» **Assignment**: Drop every image, then reproduce the data exactly as given.
== Collected material
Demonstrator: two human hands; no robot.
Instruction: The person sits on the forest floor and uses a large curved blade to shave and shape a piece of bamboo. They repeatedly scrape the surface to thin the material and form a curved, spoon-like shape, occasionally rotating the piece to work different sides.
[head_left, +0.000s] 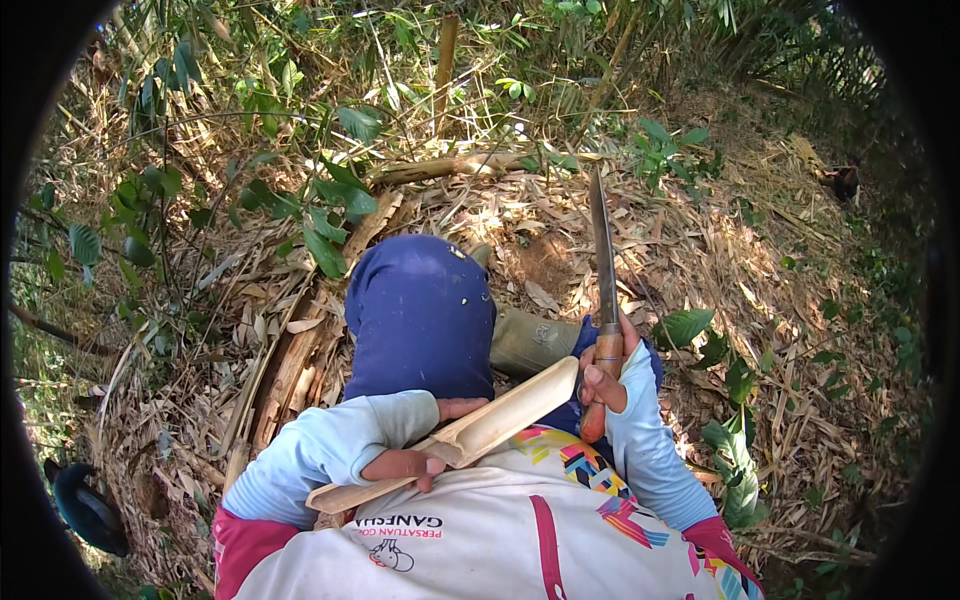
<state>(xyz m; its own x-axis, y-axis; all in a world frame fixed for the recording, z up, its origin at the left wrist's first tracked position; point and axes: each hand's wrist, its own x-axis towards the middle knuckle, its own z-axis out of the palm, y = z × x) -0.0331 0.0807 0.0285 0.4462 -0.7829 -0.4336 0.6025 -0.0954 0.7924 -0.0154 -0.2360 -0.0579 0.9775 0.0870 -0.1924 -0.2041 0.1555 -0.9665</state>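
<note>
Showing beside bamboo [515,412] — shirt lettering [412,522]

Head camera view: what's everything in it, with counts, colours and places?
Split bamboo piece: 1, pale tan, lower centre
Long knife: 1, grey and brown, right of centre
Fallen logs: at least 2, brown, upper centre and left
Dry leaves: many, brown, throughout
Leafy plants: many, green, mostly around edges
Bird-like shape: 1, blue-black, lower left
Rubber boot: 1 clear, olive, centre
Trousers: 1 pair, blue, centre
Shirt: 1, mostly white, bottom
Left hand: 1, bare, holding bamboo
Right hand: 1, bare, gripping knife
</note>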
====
» **Completed exercise**:
Demonstrator: two human hands; no robot.
Instruction: The person sits on the forest floor and uses a large curved blade to shave and shape a piece of bamboo. They repeatedly scrape the surface to thin the material and form a curved, spoon-like shape, occasionally rotating the piece to work different sides.
[head_left, +0.000s] 
<state>(xyz m; its own x-axis, y-axis; all in a world frame fixed for the recording, z up, its origin at the left wrist's first tracked position; point and axes: each hand's wrist, its own x-axis towards the middle knuckle, its own z-axis out of the palm, y = z × x) -0.0331 0.0807 0.0285 0.4462 -0.7829 -0.4336 0.6025 -0.0954 0.7924 -0.0154 -0.2360 -0.0579 0.9775 0.0870 -0.1924 -0.2041 0.1555 -0.9665</state>
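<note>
Showing beside bamboo [515,412] — shirt lettering [412,522]

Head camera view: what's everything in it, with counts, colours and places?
Split bamboo piece: 1, pale tan, lower centre
Long knife: 1, grey and brown, right of centre
Fallen logs: at least 2, brown, upper centre and left
Dry leaves: many, brown, throughout
Leafy plants: many, green, mostly around edges
Bird-like shape: 1, blue-black, lower left
Rubber boot: 1 clear, olive, centre
Trousers: 1 pair, blue, centre
Shirt: 1, mostly white, bottom
Left hand: 1, bare, holding bamboo
Right hand: 1, bare, gripping knife
</note>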

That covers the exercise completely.